== WORK TO BE COMPLETED ==
A word-for-word repeat of all the data is the goal.

[Opening RAW DATA section]

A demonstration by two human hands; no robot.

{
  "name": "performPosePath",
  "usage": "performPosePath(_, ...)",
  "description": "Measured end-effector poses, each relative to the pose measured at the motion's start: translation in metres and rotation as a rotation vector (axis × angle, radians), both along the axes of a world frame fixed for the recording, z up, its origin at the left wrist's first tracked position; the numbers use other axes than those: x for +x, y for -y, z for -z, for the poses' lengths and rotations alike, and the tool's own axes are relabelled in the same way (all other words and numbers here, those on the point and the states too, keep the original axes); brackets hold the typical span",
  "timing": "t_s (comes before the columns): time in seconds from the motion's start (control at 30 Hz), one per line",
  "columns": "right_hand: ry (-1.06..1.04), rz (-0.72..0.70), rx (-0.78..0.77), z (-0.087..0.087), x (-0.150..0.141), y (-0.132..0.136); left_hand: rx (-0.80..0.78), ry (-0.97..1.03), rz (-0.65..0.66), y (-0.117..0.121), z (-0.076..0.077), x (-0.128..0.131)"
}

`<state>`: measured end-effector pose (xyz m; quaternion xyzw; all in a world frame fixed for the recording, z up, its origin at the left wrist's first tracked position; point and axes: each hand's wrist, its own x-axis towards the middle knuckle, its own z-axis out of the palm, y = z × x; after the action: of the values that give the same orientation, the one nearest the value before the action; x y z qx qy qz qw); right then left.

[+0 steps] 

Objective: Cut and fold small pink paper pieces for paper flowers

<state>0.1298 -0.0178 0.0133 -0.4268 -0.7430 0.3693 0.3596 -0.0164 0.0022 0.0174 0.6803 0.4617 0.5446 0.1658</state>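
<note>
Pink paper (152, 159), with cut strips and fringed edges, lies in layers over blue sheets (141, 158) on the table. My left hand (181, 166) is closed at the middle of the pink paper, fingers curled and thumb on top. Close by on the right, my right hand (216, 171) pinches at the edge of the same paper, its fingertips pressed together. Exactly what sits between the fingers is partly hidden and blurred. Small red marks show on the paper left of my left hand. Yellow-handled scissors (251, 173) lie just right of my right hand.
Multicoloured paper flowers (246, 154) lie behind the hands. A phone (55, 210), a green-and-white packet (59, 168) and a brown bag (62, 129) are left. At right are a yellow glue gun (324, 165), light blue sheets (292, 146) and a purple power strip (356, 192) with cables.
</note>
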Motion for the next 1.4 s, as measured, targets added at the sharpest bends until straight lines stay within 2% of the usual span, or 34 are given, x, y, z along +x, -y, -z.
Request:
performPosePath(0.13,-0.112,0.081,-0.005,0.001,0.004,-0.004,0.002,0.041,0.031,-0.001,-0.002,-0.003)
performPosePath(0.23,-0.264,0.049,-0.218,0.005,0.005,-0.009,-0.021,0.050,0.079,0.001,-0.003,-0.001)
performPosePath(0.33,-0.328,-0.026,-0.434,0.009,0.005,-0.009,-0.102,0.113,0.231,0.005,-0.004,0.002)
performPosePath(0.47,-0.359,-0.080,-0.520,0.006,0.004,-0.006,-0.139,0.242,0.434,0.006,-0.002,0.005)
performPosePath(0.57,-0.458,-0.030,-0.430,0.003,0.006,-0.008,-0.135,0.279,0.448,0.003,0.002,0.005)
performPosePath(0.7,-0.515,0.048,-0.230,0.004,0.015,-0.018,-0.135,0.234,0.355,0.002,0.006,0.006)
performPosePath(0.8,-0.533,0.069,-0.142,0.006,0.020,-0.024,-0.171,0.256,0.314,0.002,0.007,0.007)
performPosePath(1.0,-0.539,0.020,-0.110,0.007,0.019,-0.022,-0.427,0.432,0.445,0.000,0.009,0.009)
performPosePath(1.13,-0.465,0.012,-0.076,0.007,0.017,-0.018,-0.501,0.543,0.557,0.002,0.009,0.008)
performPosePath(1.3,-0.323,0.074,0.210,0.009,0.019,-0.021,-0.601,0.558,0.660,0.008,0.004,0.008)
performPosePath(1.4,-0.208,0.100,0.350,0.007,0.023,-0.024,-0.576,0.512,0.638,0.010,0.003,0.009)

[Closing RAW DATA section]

== EXERCISE ANSWER ==
A demonstration by two human hands; no robot.

{
  "name": "performPosePath",
  "usage": "performPosePath(_, ...)",
  "description": "Measured end-effector poses, each relative to the pose measured at the motion's start: translation in metres and rotation as a rotation vector (axis × angle, radians), both along the axes of a world frame fixed for the recording, z up, its origin at the left wrist's first tracked position; the numbers use other axes than those: x for +x, y for -y, z for -z, for the poses' lengths and rotations alike, and the tool's own axes are relabelled in the same way (all other words and numbers here, those on the point and the states too, keep the original axes); brackets hold the typical span",
  "timing": "t_s (comes before the columns): time in seconds from the motion's start (control at 30 Hz), one per line",
  "columns": "right_hand: ry (-1.06..1.04), rz (-0.72..0.70), rx (-0.78..0.77), z (-0.087..0.087), x (-0.150..0.141), y (-0.132..0.136); left_hand: rx (-0.80..0.78), ry (-0.97..1.03), rz (-0.65..0.66), y (-0.117..0.121), z (-0.076..0.077), x (-0.128..0.131)"
}

`<state>`: measured end-effector pose (xyz m; quaternion xyzw; all in a world frame fixed for the recording, z up, its origin at the left wrist's first tracked position; point and axes: each hand's wrist, its own x-axis towards the middle knuckle, its own z-axis out of the palm, y = z × x; after the action: of the values that give the same orientation, the one nearest the value before the action; x y z qx qy qz qw); right then left.

[+0 steps] 

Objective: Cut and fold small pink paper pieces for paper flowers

<state>0.1298 -0.0178 0.0133 -0.4268 -0.7430 0.3693 0.3596 -0.0164 0.0022 0.0174 0.6803 0.4617 0.5446 0.1658</state>
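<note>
Pink paper (152, 159), with cut strips and fringed edges, lies in layers over blue sheets (141, 158) on the table. My left hand (181, 166) is closed at the middle of the pink paper, fingers curled and thumb on top. Close by on the right, my right hand (216, 171) pinches at the edge of the same paper, its fingertips pressed together. Exactly what sits between the fingers is partly hidden and blurred. Small red marks show on the paper left of my left hand. Yellow-handled scissors (251, 173) lie just right of my right hand.
Multicoloured paper flowers (246, 154) lie behind the hands. A phone (55, 210), a green-and-white packet (59, 168) and a brown bag (62, 129) are left. At right are a yellow glue gun (324, 165), light blue sheets (292, 146) and a purple power strip (356, 192) with cables.
</note>
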Motion for the next 1.4 s, as measured, targets added at the sharpest bends until straight lines stay within 2% of the usual span, or 34 are given, x, y, z along +x, -y, -z.
Request:
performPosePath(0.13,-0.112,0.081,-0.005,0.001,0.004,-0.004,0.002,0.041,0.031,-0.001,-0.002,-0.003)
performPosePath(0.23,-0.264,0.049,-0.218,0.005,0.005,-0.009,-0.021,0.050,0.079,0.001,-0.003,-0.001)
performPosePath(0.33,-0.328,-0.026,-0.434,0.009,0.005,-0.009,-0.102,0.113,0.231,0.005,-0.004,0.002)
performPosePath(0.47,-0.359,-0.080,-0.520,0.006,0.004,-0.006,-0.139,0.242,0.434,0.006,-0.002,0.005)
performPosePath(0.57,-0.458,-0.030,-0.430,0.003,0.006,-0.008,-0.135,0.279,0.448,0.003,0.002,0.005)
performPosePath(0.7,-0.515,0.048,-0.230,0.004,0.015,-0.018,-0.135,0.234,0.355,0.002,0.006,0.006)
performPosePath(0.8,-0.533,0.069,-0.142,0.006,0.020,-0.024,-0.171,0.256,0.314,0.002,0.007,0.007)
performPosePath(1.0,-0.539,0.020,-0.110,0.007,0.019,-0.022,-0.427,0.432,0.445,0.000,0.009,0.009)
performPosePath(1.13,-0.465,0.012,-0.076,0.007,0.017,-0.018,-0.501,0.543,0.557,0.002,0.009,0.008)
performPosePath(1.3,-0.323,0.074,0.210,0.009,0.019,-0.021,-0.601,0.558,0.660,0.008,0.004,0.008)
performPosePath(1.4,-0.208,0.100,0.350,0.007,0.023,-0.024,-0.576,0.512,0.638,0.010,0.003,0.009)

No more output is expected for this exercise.